In this part, we will talk about our development model views described in Unified Modelling Language. UML is a language which we will apply to describe use cases meaning the interactions of an actor (user) and a system to achieve certain goals. This is an in-between process: after we gathered all requirements and shaped our agenda and before we actually started coding.
Our app users
In previous posts, we identified our user personas. Now we can proceed and implement those personas into our interaction use cases. It helps us to identify the functionalities we want to offer to them. We don’t have to cover now the scenario of a registered or authenticated user, but we will treat as a seperate diagram.
Our app functionalities
Now we identify general functional blocks we offer for the actors (personas) aligned with activities they perform.
The First Persona is identified as a novice who comes for social value and expert advice. is clearly interested in
The Second Persona is an expert who was a novice at the beginning, but after a certain amount of contribution (posts, advice, photos etc.) became an expert (high degree of centrality) and can provide help/advice/guidance to novices.
Finally, the Third Persona is a commercial partner type of user who is interested in business add-on value.
Three iterations are needed to reach the outlined use case scope.
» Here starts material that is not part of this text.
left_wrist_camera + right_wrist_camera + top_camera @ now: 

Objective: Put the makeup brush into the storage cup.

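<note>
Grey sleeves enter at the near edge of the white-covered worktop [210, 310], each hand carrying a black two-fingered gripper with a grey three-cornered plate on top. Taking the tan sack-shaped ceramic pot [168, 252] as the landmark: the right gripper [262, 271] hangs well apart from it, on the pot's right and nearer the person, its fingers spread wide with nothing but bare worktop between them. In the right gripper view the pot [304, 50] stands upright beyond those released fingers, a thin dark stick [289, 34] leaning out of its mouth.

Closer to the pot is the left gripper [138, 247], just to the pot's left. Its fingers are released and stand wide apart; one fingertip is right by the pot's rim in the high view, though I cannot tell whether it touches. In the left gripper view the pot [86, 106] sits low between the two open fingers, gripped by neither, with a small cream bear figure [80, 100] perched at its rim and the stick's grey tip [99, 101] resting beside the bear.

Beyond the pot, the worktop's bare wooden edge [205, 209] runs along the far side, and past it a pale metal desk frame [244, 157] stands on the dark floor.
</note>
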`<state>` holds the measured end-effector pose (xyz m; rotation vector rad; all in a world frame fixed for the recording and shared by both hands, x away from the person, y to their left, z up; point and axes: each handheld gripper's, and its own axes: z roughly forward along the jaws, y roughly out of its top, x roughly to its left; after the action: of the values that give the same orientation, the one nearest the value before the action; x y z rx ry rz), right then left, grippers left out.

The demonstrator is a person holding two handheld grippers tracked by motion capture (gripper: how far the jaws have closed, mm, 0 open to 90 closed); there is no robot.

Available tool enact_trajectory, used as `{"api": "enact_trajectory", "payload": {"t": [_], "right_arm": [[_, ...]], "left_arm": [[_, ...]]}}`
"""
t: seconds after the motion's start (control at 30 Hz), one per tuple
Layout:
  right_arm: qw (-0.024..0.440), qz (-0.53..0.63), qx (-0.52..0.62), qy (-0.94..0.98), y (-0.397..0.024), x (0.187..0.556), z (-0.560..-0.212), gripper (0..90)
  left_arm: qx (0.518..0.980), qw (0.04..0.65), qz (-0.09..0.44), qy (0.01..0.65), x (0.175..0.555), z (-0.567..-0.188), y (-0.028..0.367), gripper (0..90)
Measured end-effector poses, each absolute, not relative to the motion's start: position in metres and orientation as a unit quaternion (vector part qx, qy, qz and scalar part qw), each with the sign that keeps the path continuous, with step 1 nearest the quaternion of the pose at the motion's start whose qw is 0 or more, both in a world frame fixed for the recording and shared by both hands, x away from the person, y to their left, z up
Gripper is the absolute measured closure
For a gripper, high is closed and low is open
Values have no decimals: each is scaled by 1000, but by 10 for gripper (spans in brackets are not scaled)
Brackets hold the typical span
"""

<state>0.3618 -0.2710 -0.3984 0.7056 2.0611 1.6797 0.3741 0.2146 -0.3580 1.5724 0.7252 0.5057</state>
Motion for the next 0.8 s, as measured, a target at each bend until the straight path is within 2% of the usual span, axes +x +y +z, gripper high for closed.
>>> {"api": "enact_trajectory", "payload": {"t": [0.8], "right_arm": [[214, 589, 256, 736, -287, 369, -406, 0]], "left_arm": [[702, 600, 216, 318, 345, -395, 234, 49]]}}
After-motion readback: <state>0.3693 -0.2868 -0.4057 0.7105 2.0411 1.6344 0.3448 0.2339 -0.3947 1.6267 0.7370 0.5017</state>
Figure 1. Use Case Diagram: NaviGap interaction
At this point, we can augment the Persona 1 case by expanding each functionality. For example, ‘Seek travel inspiration’ functionality:
Figure 2. Use Case Diagram: Augmented functionality
Through each augmentation iteration, we ask ourselves: is it enough? have we listed all possible functionalities that we can release? Step by step we will augment our UML layout and add blocks to each functionality. After each functionality has a detailed list of sub-functionalities we can look at it critically and think of additional features that will give us a competitive edge.
Our app communication diagram
As an example of UML communication diagram, we show the scenario when a user wants to login into their account. That provides a model-view-controller perspective of interaction.
Our app state diagram
State diagrams can be seen as the essence of object-oriented programming (OOP). Those diagrams are good when we want to describe the behavior of a single object. In general, those diagrams define various states of an object during its life cycle.
A state diagram represents the actual changes in state, not the particular processes/commands creating those changes.
Why we need all those diagrams?
We assume that our team should have a clear understanding how the users interact with the App, what functionalities we are planning to offer to them and in what way they can access them. Overall, each diagram builds up a clear understanding of what is expected from the app, what role the users and other actors play in it, and helps to shape the outline of the UI design.